Tender cauliflower simmered in creamy coconut milk and Red Gold® Nutritionally Enhanced Plant-Based Protein Pasta Sauce Bolognese, spiced with garam masala and fresh ginger for a bold, globally inspired dish.
Ingredients
1 #10 Red Gold Nutritionally Enhanced Plant-Based Protein Pasta Sauce Bolognese
- 5 Tablespoons minced fresh ginger
 - 4 tbsp Granulated sugar
 - 3 Tablespoons Garam masala
 - 6 Lb Fresh cauliflower florets
 - 2 x 14oz Cans unsweetened coconut milk
 
Instructions
Step one
In a large pot, stir together the Red Gold Nutritionally Enhanced Plant-Based Protein Pasta Sauce Bolognese, Curry Powder (Garam Masala) and minced ginger. Simmer covered on a low heat, stirring frequently for a minimum of 30 minutes to bring out the flavor of the spices.
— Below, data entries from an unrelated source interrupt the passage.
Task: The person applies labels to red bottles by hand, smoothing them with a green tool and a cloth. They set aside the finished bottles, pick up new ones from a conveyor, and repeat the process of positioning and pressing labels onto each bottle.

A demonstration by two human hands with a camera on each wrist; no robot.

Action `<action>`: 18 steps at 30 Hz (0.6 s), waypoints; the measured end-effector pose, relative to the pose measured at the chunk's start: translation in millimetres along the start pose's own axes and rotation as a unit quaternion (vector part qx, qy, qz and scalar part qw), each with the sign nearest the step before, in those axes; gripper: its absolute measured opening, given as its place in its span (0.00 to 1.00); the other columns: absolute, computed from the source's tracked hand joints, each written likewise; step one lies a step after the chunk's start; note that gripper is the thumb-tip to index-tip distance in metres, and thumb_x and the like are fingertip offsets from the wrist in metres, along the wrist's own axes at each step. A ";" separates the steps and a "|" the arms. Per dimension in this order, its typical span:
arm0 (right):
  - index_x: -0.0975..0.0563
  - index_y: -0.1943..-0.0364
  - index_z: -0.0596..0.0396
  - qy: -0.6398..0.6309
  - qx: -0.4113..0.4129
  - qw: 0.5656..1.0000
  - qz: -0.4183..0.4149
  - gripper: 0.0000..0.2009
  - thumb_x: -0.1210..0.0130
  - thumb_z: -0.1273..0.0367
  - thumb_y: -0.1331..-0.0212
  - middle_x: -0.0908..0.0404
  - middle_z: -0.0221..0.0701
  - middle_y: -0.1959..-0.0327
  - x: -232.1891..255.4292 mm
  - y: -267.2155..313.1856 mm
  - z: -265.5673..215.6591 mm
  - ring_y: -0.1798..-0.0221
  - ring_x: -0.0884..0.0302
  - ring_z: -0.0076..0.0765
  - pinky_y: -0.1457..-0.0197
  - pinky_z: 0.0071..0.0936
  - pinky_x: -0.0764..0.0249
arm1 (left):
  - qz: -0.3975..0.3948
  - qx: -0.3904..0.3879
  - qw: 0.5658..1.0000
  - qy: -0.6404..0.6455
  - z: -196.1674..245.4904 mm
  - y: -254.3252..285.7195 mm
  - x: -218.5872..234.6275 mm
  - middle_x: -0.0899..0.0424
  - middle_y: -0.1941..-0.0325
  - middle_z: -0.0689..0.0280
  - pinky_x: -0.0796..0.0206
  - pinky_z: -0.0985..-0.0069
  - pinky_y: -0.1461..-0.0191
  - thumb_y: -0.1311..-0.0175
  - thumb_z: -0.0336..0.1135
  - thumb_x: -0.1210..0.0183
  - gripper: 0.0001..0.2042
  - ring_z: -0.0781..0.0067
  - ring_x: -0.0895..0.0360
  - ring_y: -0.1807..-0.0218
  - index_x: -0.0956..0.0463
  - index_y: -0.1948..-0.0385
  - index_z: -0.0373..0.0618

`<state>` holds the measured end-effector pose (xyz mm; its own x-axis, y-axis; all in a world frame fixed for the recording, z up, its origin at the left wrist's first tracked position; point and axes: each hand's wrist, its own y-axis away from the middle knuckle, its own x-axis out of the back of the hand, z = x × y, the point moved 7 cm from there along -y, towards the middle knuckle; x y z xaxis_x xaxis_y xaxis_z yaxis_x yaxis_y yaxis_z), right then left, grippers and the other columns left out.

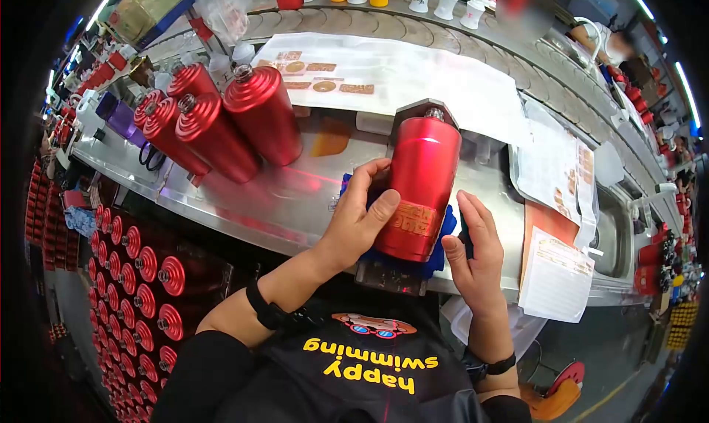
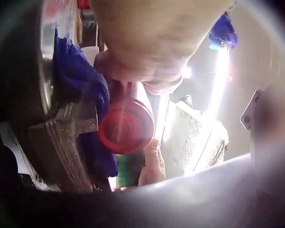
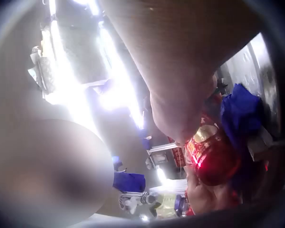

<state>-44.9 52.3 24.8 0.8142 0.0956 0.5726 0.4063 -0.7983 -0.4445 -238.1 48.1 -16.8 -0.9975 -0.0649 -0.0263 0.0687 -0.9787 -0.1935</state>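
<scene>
A shiny red metal bottle (image 1: 425,168) lies with its neck pointing away and its base toward me, over a bunched blue cloth (image 1: 437,259). Gold decals with characters sit on its upper face near the base. My left hand (image 1: 358,220) holds the bottle's left side, thumb on top beside the decal. In the left wrist view the round red base (image 2: 125,130) faces the camera. To the right of the bottle, my right hand (image 1: 478,257) has its fingers extended and spread. The right wrist view shows a gold decal (image 3: 205,134) on the bottle.
Several red bottles (image 1: 262,116) stand at the left of the steel bench. A white sheet with gold decals (image 1: 358,88) lies behind, and another decal sheet (image 1: 554,172) rests at the right near paper (image 1: 557,279) and a sink (image 1: 614,231). Many red bottles (image 1: 171,275) fill the lower left.
</scene>
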 end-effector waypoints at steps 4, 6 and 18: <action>0.30 0.36 0.60 -0.016 0.001 0.999 -0.027 0.26 0.41 0.62 0.35 0.32 0.50 0.36 -10.0 0.3 0.2 0.37 0.28 0.51 0.40 0.36 0.27 | -0.012 -0.016 0.994 -0.109 5.0 1.5 -4.4 0.36 0.34 0.47 0.47 0.65 0.27 0.30 0.50 0.43 0.34 0.58 0.38 0.30 0.46 0.34 0.33; 0.31 0.36 0.60 -0.014 0.004 0.999 -0.034 0.27 0.41 0.62 0.35 0.33 0.50 0.35 -13.2 0.4 -0.2 0.35 0.30 0.53 0.36 0.38 0.29 | -0.021 -0.019 0.995 -0.096 3.1 0.9 -4.1 0.37 0.33 0.48 0.48 0.65 0.27 0.30 0.49 0.43 0.34 0.59 0.39 0.30 0.47 0.34 0.33; 0.32 0.35 0.61 -0.003 0.026 1.000 -0.010 0.28 0.41 0.62 0.35 0.33 0.50 0.35 -16.4 -0.7 -0.8 0.34 0.31 0.55 0.35 0.40 0.31 | 0.012 -0.068 0.992 -0.104 13.1 9.0 3.0 0.34 0.34 0.49 0.51 0.60 0.26 0.31 0.46 0.43 0.32 0.52 0.38 0.31 0.43 0.34 0.35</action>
<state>-58.8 50.9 16.2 0.8081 0.1140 0.5779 0.4433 -0.7638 -0.4692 -240.6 36.5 -5.8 -0.9756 -0.1405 0.1686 0.0793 -0.9420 -0.3262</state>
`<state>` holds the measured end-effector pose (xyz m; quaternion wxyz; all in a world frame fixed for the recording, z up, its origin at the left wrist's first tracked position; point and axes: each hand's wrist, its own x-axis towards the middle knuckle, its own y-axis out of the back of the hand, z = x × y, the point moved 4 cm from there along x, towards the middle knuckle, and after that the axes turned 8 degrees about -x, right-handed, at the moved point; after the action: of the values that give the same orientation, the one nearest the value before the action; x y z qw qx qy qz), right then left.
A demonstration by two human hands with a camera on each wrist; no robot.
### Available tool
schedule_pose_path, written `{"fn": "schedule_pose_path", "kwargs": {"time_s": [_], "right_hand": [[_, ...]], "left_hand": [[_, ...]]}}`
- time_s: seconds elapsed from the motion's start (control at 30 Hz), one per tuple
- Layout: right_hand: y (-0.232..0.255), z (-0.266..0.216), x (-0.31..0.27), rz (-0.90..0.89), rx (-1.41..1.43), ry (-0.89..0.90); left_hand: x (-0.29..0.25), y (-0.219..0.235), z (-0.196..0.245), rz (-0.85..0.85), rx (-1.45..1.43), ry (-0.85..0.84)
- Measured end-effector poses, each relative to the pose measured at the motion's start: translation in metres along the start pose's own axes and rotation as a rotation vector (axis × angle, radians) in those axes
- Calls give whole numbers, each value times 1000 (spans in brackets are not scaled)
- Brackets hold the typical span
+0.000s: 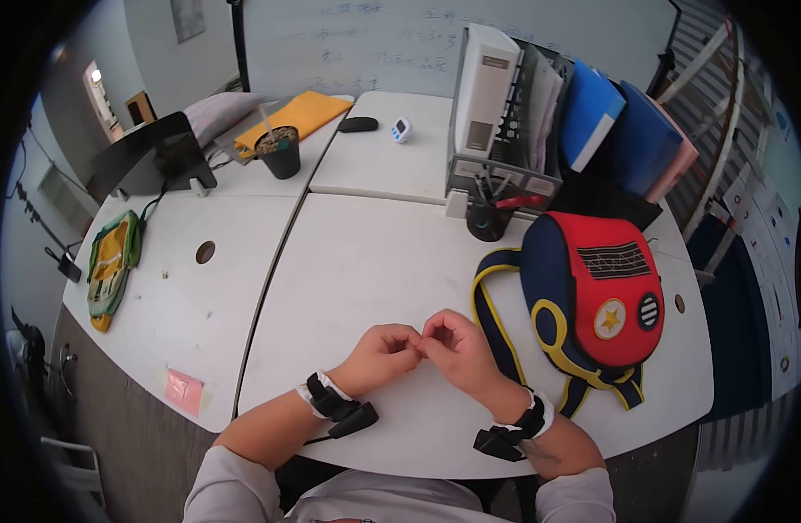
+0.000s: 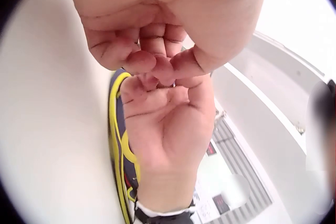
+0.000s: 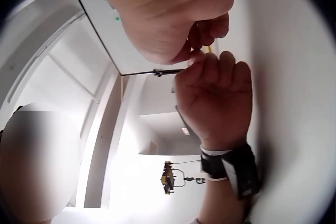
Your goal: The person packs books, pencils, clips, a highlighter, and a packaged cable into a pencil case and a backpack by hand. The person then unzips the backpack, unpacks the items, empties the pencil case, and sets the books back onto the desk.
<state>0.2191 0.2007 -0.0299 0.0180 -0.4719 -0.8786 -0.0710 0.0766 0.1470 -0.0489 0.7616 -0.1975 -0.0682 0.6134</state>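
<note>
Over the front middle of the white table (image 1: 348,261), my two hands meet at the fingertips. My left hand (image 1: 378,357) has its fingers curled and its thumb against them. The right hand (image 1: 464,353) is curled in the same way, with thumb and index finger coming together beside the left fingertips. No object shows between them in the head view or either wrist view. Nearest to the right hand is a red and navy backpack (image 1: 605,288) with yellow trim, whose strap (image 1: 492,296) lies just right of the hand.
Behind the backpack stand a pen holder (image 1: 487,220) and a file rack (image 1: 505,174) with binders. A potted plant (image 1: 279,155), a black mouse-like object (image 1: 358,125) and a small white timer (image 1: 401,130) are at the back. On the left lie a green and yellow bag (image 1: 112,266) and a pink packet (image 1: 184,391).
</note>
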Motion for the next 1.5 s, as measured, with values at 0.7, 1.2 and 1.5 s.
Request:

Add a splash of water if too much evaporation occurs.
Step two
Add the cauliflower florets and coconut milk, stir to combine and simmer on a very low heat until cauliflower is el denté.
Step three
Rapidly cool and reheat to order or hot hold above 140°F for up to 4 hours.
Step four
Serve sprinkled with fresh cilantro alongside Jasmine rice and butter naan.